The ferry was not devised for tourists but was first run in 1641 or even before, tended by a succession of local families. In 1835 during the reign of William IV, the city applied for an Act of Parliament to build a bridge from Shilhay to Haven Banks and close the ferry, a plan that was not carried through.

Owned by the Council

The ferry was let by the council, normally for seven or twenty-one years. Records of early ferrymen are scarce, but it is known that Richard Sercombe, landlord of the Fountain Inn was the ferryman in 1803. Part of the Fountain Inn had served as the ferryman's cottage in earlier times. In 1822, one John Mitchell was listed as a coal merchant and ferry man at the quay.

In August 1842 a to let by auction notice appeared in the Flying Post "Also for a Term of Seven Years, the EXETER FERRY, with the DWELLING HOUSE and APPURTENANCES, and the TOLLS of the said ferry." The winning bid at the September auction was to "Mr John Passmore of this city, mariner at £148 per annum."

By June 1844 the lease was up for sale again, perhaps indicating that Mr Passmore had paid too much for the concession with William Davy listed as the ferryman in 1850. The next ferry man was Mr Charles Edwards who ran it until April 1869 when he suddenly died, aged 72. Working the ferry was taken over by his wife Mrs S Edwards, who continued until her own death in June 1877, aged 83. The next December, their son, also Charles Edwards, who was landlord of the Port Royal public house, wrote to the Council offering to continue renting the ferry at the same rate as his late mother, at £100 per year. The Committee resolved to advertise the lease and in January 1878, it was offered for seven years from Lady-Day next. It is not known who won the contract, but in March 1885 the ferry was again offered to lease, probably at the end of the seven year term of the previous ferryman.
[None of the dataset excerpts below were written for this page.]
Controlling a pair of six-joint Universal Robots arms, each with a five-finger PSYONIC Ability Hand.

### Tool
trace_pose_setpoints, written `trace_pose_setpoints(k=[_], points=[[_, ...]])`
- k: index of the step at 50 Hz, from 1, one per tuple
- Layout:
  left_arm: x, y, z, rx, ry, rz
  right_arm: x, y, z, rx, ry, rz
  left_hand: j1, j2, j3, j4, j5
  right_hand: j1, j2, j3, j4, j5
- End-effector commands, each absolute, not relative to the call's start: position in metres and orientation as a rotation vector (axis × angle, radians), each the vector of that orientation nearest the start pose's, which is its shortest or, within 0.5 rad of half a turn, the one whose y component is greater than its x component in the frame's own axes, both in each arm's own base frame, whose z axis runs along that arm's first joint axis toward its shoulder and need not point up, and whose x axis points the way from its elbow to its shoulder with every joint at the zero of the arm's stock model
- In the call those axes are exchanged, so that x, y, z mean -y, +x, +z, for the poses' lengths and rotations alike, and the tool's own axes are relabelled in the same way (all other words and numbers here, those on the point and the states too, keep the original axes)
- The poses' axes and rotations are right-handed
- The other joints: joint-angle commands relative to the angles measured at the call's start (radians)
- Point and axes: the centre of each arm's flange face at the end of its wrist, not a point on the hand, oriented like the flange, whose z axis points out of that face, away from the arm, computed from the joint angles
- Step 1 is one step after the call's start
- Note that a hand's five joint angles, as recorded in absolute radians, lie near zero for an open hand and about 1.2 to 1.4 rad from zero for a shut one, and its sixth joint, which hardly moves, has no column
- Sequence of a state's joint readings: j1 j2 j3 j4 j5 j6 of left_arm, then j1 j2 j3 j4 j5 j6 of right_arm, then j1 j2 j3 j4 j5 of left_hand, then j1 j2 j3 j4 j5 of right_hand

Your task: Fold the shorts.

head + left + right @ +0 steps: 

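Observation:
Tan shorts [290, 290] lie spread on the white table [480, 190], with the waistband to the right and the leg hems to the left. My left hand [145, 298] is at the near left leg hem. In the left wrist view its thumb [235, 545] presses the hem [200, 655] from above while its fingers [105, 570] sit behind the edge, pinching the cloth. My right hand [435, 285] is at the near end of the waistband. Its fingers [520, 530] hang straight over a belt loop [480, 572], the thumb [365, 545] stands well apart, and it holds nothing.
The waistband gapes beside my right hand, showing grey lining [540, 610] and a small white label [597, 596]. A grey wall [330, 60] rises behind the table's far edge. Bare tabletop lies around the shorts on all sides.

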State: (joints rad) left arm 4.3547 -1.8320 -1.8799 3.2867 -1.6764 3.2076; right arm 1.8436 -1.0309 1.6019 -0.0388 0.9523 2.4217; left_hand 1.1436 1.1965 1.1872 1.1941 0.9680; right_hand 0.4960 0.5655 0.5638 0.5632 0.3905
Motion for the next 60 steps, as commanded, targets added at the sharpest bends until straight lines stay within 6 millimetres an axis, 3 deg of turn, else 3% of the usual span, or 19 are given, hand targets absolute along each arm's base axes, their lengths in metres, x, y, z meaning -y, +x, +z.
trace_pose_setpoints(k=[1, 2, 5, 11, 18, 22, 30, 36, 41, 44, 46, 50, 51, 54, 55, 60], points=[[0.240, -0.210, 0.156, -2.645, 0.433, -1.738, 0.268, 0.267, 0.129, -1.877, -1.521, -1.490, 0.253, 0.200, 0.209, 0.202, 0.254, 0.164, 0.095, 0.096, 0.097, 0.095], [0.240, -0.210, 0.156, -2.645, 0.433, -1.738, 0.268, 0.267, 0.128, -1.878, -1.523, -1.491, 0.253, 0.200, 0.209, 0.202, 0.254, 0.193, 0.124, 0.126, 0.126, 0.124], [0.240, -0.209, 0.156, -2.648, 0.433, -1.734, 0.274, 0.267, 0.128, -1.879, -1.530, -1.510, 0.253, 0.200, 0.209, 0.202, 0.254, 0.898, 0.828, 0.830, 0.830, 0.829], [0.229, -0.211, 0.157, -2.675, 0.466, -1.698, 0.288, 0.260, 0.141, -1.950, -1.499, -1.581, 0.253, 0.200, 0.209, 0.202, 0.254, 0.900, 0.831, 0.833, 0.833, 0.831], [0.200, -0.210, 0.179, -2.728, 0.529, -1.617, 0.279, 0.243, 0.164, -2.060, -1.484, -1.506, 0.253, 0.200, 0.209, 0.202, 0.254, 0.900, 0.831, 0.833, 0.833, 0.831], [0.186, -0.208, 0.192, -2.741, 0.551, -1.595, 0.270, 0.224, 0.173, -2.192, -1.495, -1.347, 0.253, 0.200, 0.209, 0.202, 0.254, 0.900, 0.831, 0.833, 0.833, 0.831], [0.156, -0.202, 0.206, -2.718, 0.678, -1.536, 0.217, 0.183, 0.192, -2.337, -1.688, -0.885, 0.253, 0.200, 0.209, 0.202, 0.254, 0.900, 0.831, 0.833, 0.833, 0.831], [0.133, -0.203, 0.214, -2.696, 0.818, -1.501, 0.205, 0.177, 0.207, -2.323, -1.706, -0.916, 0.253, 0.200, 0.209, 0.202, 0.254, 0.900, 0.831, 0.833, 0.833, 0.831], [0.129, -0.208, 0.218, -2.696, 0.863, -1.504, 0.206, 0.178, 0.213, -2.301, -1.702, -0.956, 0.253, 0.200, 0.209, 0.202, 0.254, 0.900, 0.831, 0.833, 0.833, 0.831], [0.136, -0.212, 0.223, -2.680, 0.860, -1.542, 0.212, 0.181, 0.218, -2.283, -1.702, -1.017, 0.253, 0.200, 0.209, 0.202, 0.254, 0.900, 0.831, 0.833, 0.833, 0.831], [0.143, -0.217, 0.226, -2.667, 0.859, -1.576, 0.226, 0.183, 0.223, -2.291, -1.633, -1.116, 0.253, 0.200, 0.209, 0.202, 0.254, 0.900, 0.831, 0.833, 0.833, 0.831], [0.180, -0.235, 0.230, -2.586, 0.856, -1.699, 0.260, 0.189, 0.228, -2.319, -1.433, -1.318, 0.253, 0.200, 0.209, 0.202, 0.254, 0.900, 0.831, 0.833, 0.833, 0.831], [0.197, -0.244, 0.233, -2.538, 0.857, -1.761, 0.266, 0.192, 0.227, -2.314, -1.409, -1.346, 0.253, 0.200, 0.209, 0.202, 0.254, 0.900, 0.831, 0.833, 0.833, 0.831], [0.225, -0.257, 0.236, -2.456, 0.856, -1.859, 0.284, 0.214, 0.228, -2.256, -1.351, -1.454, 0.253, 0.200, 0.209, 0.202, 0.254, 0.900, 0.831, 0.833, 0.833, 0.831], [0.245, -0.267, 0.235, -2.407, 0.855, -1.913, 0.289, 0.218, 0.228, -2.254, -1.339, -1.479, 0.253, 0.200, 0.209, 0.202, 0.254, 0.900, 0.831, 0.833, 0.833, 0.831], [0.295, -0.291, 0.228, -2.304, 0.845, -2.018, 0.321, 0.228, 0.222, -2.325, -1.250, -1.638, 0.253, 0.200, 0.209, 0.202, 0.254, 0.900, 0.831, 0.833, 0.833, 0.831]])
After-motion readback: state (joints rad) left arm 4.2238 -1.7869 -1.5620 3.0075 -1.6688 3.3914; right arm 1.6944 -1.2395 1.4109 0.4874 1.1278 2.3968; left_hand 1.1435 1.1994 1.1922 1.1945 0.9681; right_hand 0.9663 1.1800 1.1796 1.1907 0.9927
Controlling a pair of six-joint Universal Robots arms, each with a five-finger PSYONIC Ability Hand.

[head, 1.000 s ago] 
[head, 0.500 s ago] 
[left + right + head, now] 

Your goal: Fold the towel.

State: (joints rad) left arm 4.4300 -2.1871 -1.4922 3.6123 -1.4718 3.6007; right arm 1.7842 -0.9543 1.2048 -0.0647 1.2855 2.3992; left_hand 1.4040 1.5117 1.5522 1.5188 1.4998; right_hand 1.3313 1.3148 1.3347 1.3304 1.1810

In January 1900 an article appeared in the Flying Post discussing a large cable 'punt' ferry that was being used in the Boer War. To explain to readers what it was like, it was likened to the cable ferry at the Quay, except a dozen times enlarged. In the 1950s, the ferry was operated by a family called Pollard, who lived in the cottage by the ferry slip wayon the Haven Banks side of the river. Mr Pollard Senior kept a few racing pigeons in the ferry hut.

The ferry is named

In January 1973, the ferry was threatened with closure when the City Council, who had a statutory duty to run the ferry, tried to relinquish it. Mr George Butt, an insurance broker, fought to keep the service with a petition signed by 66 residents and 2,500 visitors - a seven hour public inquiry ruled that the ferry be retained.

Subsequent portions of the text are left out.